HOUSTON, Aug. 12, 2024 (GLOBE NEWSWIRE) — Archrock, Inc. (NYSE: AROC) (“Archrock”) today announced the pricing of an upsized private offering by Archrock Partners, L.P. (“Archrock Partners”), a wholly-owned subsidiary of Archrock, of $700 million aggregate principal amount of 6.625% senior notes due 2032 (the “Notes”). The Notes were priced at par. The offering is expected to close on August 26, 2024, subject to the satisfaction of customary closing conditions. Archrock Partners Finance Corp. (“Finance Corp. and, together with Archrock Partners, the “Issuers”), a wholly-owned subsidiary of Archrock Partners, will serve as co-issuer of the Notes.

Concurrently with the pricing of this offering, the Issuers commenced a tender offer (the “Tender Offer”) to purchase for cash up to an aggregate principal amount of $200 million of their 6.875% Senior Unsecured Notes due 2027. The Tender Offer is made only by and pursuant to the terms of the Offer to Purchase, dated August 12, 2024. The Tender Offer is conditioned on the consummation of this offering, but this offering is not conditioned upon the completion of the Tender Offer.

Archrock intends to use the net proceeds from the offering of the Notes to fund a portion of the cash consideration for the previously announced acquisition of 100% of the issued and outstanding membership interests of Total Operations and Production Services, LLC (the “Acquisition”), to fund the Tender Offer and to pay related fees and expenses. Archrock intends to use any remaining net proceeds for general corporate purposes, which may include the repayment of indebtedness, including a portion of the outstanding borrowings under Archrock’s revolving credit facility. The Acquisition is not conditioned on the consummation of the offering and the offering is not conditioned on the consummation of the Acquisition.

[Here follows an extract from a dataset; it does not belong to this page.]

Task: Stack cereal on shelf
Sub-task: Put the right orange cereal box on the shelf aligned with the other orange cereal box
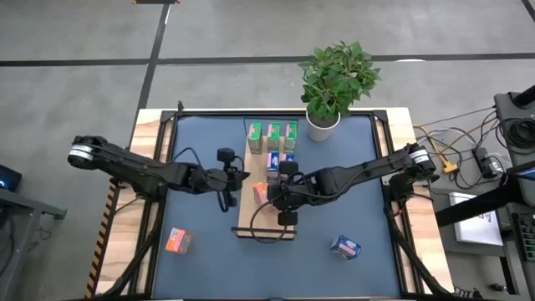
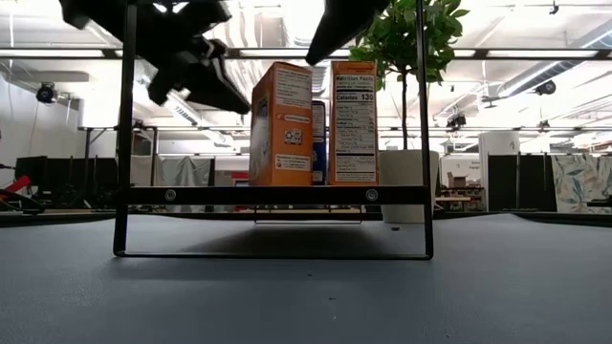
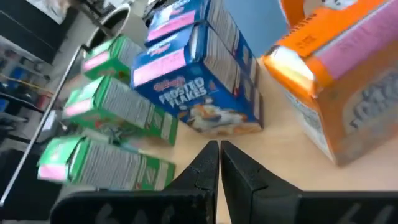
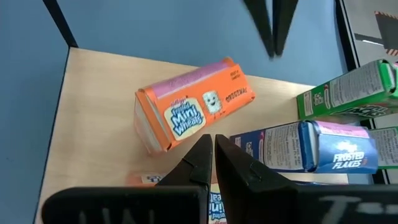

The Notes have not been registered under the Securities Act of 1933, as amended (the “Securities Act”), or any state securities laws and, unless so registered, may not be offered or sold in the United States except pursuant to an exemption from, or in a transaction not subject to, the registration requirements of the Securities Act and the rules promulgated thereunder and applicable state securities laws. The Notes will be offered only to qualified institutional buyers in reliance on Rule 144A under the Securities Act and non-U.S. persons in transactions outside the United States in reliance on Regulation S under the Securities Act.

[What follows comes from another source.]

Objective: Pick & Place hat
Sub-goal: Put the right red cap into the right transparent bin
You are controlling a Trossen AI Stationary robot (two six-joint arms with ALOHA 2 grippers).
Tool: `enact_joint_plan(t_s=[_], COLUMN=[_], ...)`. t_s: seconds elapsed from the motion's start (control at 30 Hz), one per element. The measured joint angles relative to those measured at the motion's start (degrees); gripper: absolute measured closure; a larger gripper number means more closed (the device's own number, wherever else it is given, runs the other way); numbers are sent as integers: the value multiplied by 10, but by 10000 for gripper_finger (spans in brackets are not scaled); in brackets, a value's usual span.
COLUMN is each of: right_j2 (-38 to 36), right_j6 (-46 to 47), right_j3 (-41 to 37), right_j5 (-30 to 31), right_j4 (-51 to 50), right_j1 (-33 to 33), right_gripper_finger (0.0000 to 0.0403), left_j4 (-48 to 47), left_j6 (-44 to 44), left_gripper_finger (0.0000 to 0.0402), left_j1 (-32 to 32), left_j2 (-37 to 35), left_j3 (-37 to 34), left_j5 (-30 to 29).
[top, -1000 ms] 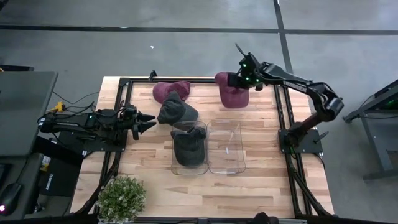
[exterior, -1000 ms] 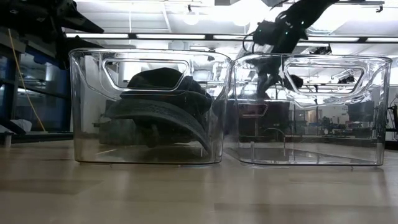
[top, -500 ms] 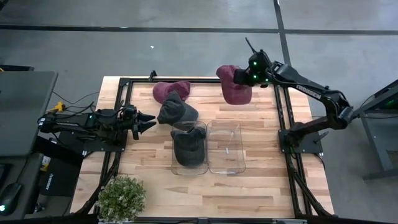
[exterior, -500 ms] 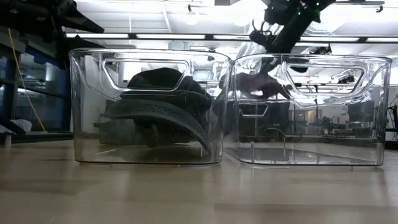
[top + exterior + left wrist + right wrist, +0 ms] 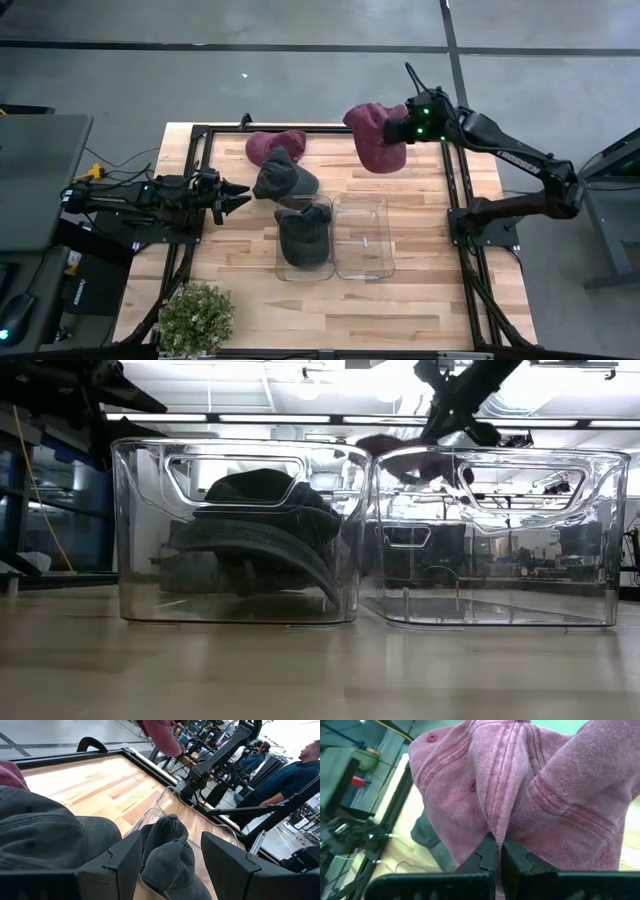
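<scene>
My right gripper [image 5: 398, 131] is shut on a maroon cap [image 5: 376, 137] above the table's far right part; the right wrist view fills with the cap [image 5: 520, 785]. In the low view this cap [image 5: 395, 448] shows behind the bins' upper rims. A second maroon cap [image 5: 275, 146] and a dark grey cap [image 5: 285, 178] lie on the table's far left part. Another dark cap [image 5: 303, 235] lies in the left clear bin [image 5: 283, 268]. My left gripper [image 5: 243, 197] waits open near the grey cap, low at the table's left. My right gripper pinches a raised fold of the maroon cap's crown [image 5: 496, 827] between its two shut fingers [image 5: 487, 857]. It comes at the cap level, from the table's right side. The cap is lifted clear and hangs beside and below the fingers, with the crown creased along the fold.
Two clear bins stand side by side at the table's middle; the right bin [image 5: 362, 270] holds nothing. A potted plant [image 5: 196, 316] sits at the near left corner. A black frame [image 5: 200, 131] rims the table. People [image 5: 295, 770] stand beyond the table in the left wrist view.
My right gripper has risen, staying shut on the maroon cap, and drifted a little toward the table's right edge. The cap has come up off the table and now hangs clear. In the low view arm and cap climbed above the bins' rims.
</scene>
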Motion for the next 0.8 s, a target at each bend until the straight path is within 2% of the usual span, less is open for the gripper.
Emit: enact_joint_plan(t_s=[0.5,0.67,0.8], right_j2=[-114,-156,-186], right_j6=[-77,-99,-114], right_j3=[0,0,0], right_j5=[0,-40,-94], right_j4=[10,43,69], right_j1=[91,107,116], right_gripper_finger=[402,402,402], left_j4=[0,0,0], left_j6=[0,0,0], left_gripper_finger=[204,204,204], left_j1=[0,0,0], left_j2=[0,0,0], left_j3=[0,0,0], left_j5=[5,5,5])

This press release does not constitute an offer to sell or the solicitation of an offer to buy the securities described herein, nor shall there be any sale of these securities in any jurisdiction in which such an offer, solicitation or sale would be unlawful prior to registration or qualification under the securities laws of any such jurisdiction.

About Archrock

Archrock is an energy infrastructure company with a primary focus on midstream natural gas compression and a commitment to helping its customers produce, compress and transport natural gas in a safe and environmentally responsible way. Headquartered in Houston, Texas, Archrock is a premier provider of natural gas compression services to customers in the energy industry throughout the U.S. and a leading supplier of aftermarket services to customers that own compression equipment. For more information on how Archrock embodies its purpose, WE POWER A CLEANER AMERICA, please visit www.archrock.com.

About Archrock Partners

Archrock Partners is a leading provider of natural gas compression services to customers in the oil and natural gas industry throughout the United States. Archrock owns all of the limited and general partnership interests in Archrock Partners.

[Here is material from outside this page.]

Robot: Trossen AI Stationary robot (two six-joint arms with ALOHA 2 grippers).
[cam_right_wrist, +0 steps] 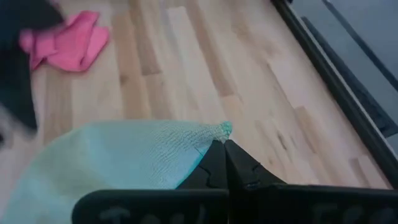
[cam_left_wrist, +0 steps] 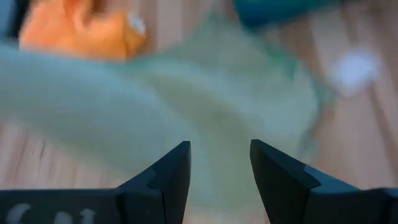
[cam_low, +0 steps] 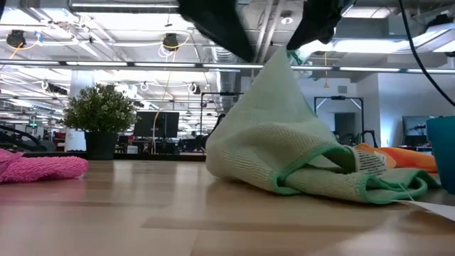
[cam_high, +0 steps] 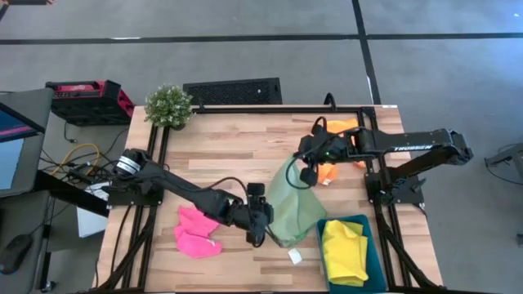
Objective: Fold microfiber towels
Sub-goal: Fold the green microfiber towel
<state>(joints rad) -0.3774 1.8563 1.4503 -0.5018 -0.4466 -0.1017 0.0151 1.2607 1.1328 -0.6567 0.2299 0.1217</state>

Forward-Looking Statements

All statements in this release (and oral statements made regarding the subjects of this release) other than historical facts are forward-looking statements within the meaning of Section 21E of the Securities Exchange Act of 1934, as amended. These forward-looking statements rely on a number of assumptions concerning future events and are subject to a number of uncertainties and factors that could cause actual results to differ materially from such statements, many of which are outside Archrock or Archrock Partners’ control. Forward-looking information includes, but is not limited to: statements regarding Archrock Partners’ proposed offering, the completion of such offering, the intended use of net proceeds from the proposed offering, and the impact of market conditions on such offering.

While Archrock and Archrock Partners believe that the assumptions concerning future events are reasonable, they caution that there are inherent difficulties in predicting certain important factors that could impact the future performance or results of its business. Among the factors that could cause results to differ materially from those indicated by such forward-looking statements are: local, regional and national economic conditions and the impact they may have on Archrock Partners’ and its customers; conditions in the oil and gas industry, including the level of production of, demand for or price of oil or natural gas; changes in safety, health, environmental and other regulations; the financial condition of Archrock Partners’ customers; the failure of any customer to perform its contractual obligations; and the performance of Archrock.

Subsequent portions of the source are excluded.